As with many people my age, Sagan’s 1980 series “Cosmos,” which aired on public television when I was eleven years old, was my introduction to science, and it changed my life. “Cosmos” shared the latest developments in the sciences of evolution, astronomy, and astrophysics, but its real heart was Sagan’s overview of the history of science and the distinctive ethos behind the scientific method.

Sagan returned again and again to one central theme: that the first rule of science is to follow the evidence wherever it leads, regardless of one’s wishes or preconceptions. He spoke eloquently about the Ancient Greek Pythagoreans and their attempt to suppress the facts about “irrational numbers” that didn’t fit their theory. And he spoke admiringly about the 17th-century astronomer Johannes Kepler, who started out pursuing a theory in which the planets move in circular orbits reflecting the ratios of the perfect Pythagorean solids—and ended up being driven by the evidence to reject this theory and discover completely new laws of planetary motion.

I didn’t end up becoming a scientist, but I absorbed Sagan’s basic lesson and have tried my best to adhere to it in my own field: follow the evidence wherever it leads.

But this can be a difficult rule to follow. It is easy to spot the unexamined assumptions of others, but harder to root out your own prejudices. A few years ago, while watching “Cosmos” again for the first time in 25 years, I was reminded that Sagan did not always practice what he preached, and his error sheds light on the global warming theory’s original sin against science. It is a sin that has only gotten worse and which explains the scandalous state of today’s debate over global warming.

In the third episode of “Cosmos,” Sagan presents our nearest planetary neighbors, Venus and Mars, as cautionary tales of what happens when a potentially Earth-like planet goes wrong and become inhospitable to life. In his telling, Venus is a warning about how a runaway greenhouse effect can turn a planet’s surface into an acidic furnace, while Mars is a cautionary tale about how an inadequate greenhouse affect can leave a planet cold, dry, and barren. He proceeds to apply these lessons to Earth, predicting two possible doomsday scenarios: one in which deforestation causes the Earth to cool, and one in which fossil fuels cause it to warm. (You can hear some of the audio here, but without Sagan’s original visuals.)

    Human activities brighten our landscape and our atmosphere. Might this ultimately make an ice age here? At the same time we are releasing vast quantities of carbon dioxide, increasing the greenhouse effect…. It may not take much to destabilize the Earth’s climate, to convert this heaven, our only home in the Cosmos, into a kind of hell.

This is a bit of a cultural time capsule, preserving the precise moment at which scientific alarmists were switching from warning about a new ice age, in the 1970s, to warning about runaway warming.

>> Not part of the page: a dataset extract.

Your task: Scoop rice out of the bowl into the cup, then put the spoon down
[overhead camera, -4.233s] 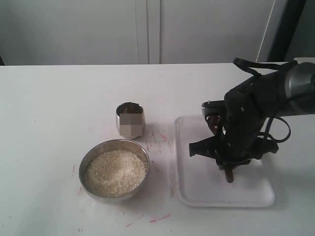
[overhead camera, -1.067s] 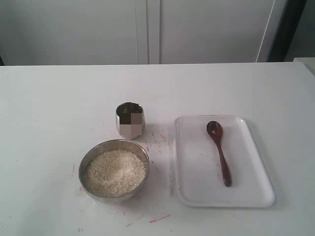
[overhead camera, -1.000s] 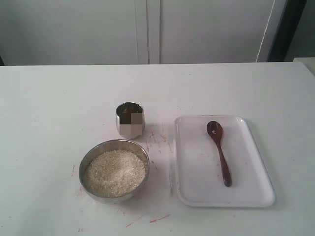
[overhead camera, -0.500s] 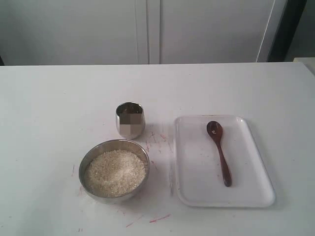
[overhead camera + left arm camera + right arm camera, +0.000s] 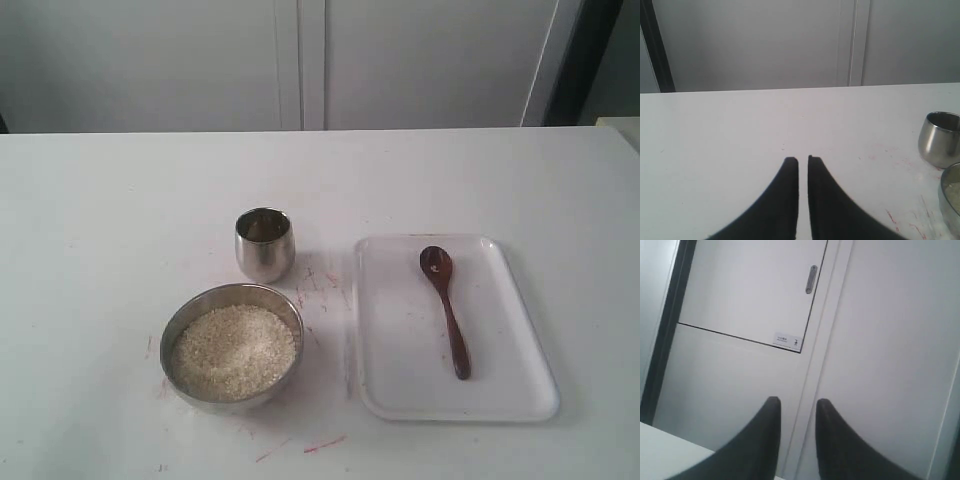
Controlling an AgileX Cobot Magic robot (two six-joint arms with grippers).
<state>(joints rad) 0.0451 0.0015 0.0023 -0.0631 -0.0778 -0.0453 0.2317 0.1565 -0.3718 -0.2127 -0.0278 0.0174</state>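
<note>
near left: bowl (image 5: 168,340) filled with rice (image 5: 235,352); right of it the spoon (image 5: 447,310) lies flat in the white tray (image 5: 400,402), scoop at the far end. just beyond the bowl the cup (image 5: 265,246) stands upright, apart from it. left gripper (image 5: 803,160) fingers almost pressed together, empty, over the table (image 5: 715,130); right gripper (image 5: 798,402) fingers slightly spread, empty, facing a cabinet (image 5: 740,290).
</note>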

Much of the planetary science behind these claims, by the way, turned out to be speculative and premature. In the 1990s, detailed satellite maps of Venus revealed the remains of enormous volcanoes and vast rivers of lava, implying that the planet had been entirely resurfaced by a volcanic apocalypse as recently as 100 million years ago—which strikes me as a much more reasonable explanation for why Venus has a surface temperature of 900 degrees and an atmosphere full of sulfuric acid. As for Mars, its much smaller size and lack of a planetary magnetic field, which allows its atmosphere to be stripped off by the solar wind, are adequate explanations for its cold, thin air and the absence of surface water. So Venusian SUVs and overenthusiastic Martian loggers are probably off the hook.

To his credit, Sagan admits that the science on this subject is still in its early stages—but then he makes a disastrous error.

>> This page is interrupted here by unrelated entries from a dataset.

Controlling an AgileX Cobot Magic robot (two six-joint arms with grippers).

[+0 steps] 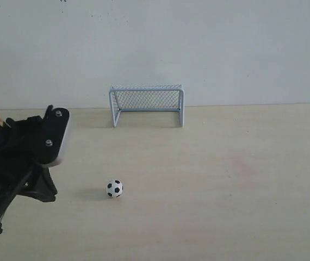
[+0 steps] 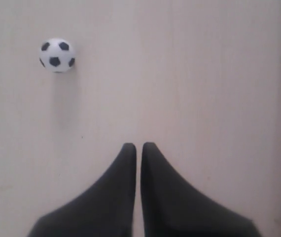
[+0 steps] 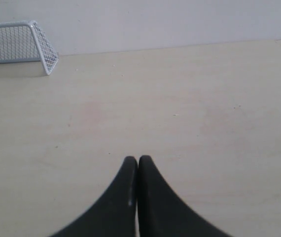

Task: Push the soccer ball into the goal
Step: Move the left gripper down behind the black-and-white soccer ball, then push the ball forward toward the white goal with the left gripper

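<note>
Soccer ball point(image 1: 115, 188), well before goal point(image 1: 147, 100) mouth, goal long axis crosswise, left pincer point(image 2: 138, 146) drawn together, right pincer point(image 3: 138, 159) pressed together, both empty.

the soccer ball point(image 1: 115, 188) is tiny, white with black pentagon patches. it rests on the pale bench point(image 1: 242, 185), left of the middle and nearer the front edge than the back. the goal point(image 1: 147, 104) stands upright along the back edge, a white tube frame with fine mesh netting, open mouth facing forward. the two are well apart, the ball roughly in line with the goal's left post.
</note>
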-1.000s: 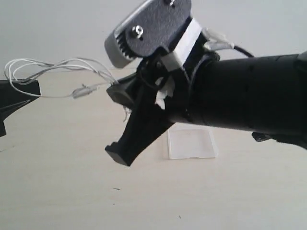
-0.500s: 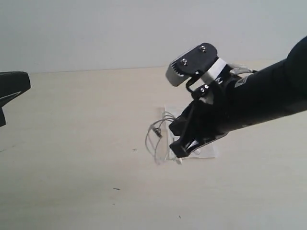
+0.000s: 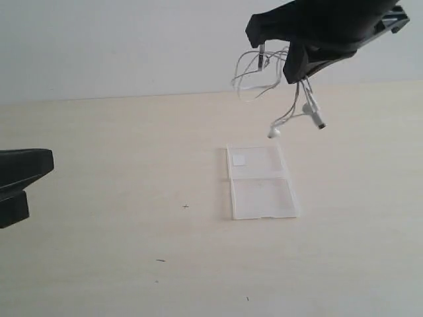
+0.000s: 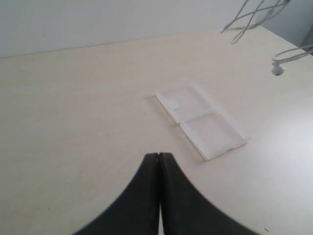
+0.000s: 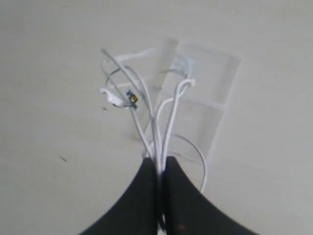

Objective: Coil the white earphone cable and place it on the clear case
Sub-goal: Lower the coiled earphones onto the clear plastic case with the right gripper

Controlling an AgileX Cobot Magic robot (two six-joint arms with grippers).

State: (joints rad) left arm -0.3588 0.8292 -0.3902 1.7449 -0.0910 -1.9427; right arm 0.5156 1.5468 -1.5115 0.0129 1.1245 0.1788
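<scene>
R tool point(image 3: 295, 68) is up high over the far part of the surface point(image 3: 119, 231), jaws pinched tight on the white earphone cable point(image 3: 254, 78). The cable is fully off the surface and hangs in the air from that tool as a loose bunch, not a neat coil. Several loops stick out to one side of the jaws. Two strands drop lower, each ending in an earbud point(image 3: 274, 132), the 2nd earbud point(image 3: 319, 123) just beside it. R wrist view: strands fan out from the shut tips, with a small inline piece point(image 5: 128, 99) carrying a yellowish bit among them.

Clear case point(image 3: 262, 183) lies flat on the surface, opened out, both halves side by side, well in from the far edge. White sticker point(image 3: 238, 159) sits in a corner of the half nearer the far edge. Nothing on the case. Cable doesn't touch it; the earbuds hang above and apart from it. In the R wrist view the bunch dangles in front of the case.

L tool point(image 4: 159, 157) has its jaws pressed together, holding nothing, low over the surface. It's well apart from the case, and in the ext view it shows at the left frame edge.
</scene>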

    And yet we ravage the Earth at an accelerated pace, as if it belonged to this one generation, as if it were ours to do with as we please…. Our generation must choose. Which do we value more: short-term profits or the long-term habitability of our planetary home?…

    The study of the global climate, the sun’s influence, the comparison of the Earth with other worlds, these are subjects in their earliest stages of development. They are funded poorly and grudgingly, and meanwhile we continue to load the Earth’s atmosphere with materials about whose long-term influence we are almost entirely ignorant.

Can you see the error? Sagan enters this topic with a clear animus against the profit motive and a pre-established belief that industrial civilization is “ravaging the earth.” These are the obvious cultural biases of a late-20th-century modern liberal. So he considers two alternative theories—that we are destroying the planet by cooling it down, or we are destroying the planet by heating it up—and calls for more government funding to figure out which is correct. But his bias prevents him from seriously considering the obvious third option: that our effect on the Earth’s climate is negligible, any heating or cooling is within the normal range of natural variation, and the benefits of industrial civilization far outweigh any negative effects. But if we don’t treat this as an option, much less as an equally likely option, no government funding is likely to be devoted to pursuing that theory.

This is the original sin of the global warming theory: that it was founded in a presumption of guilt against industrial civilization. All of the billions of dollars in government research funding and the entire cultural establishment that has been built up around global warming were founded on the presumption that we already knew the conclusion—we’re “ravaging the planet”—and we’re only interested in evidence that supports that conclusion.

That brings us to where we are today. The establishment’s approach to the scientific debate over global warming is to declare that no such debate exists—and to ruthlessly stamp it out if anyone tries to start one.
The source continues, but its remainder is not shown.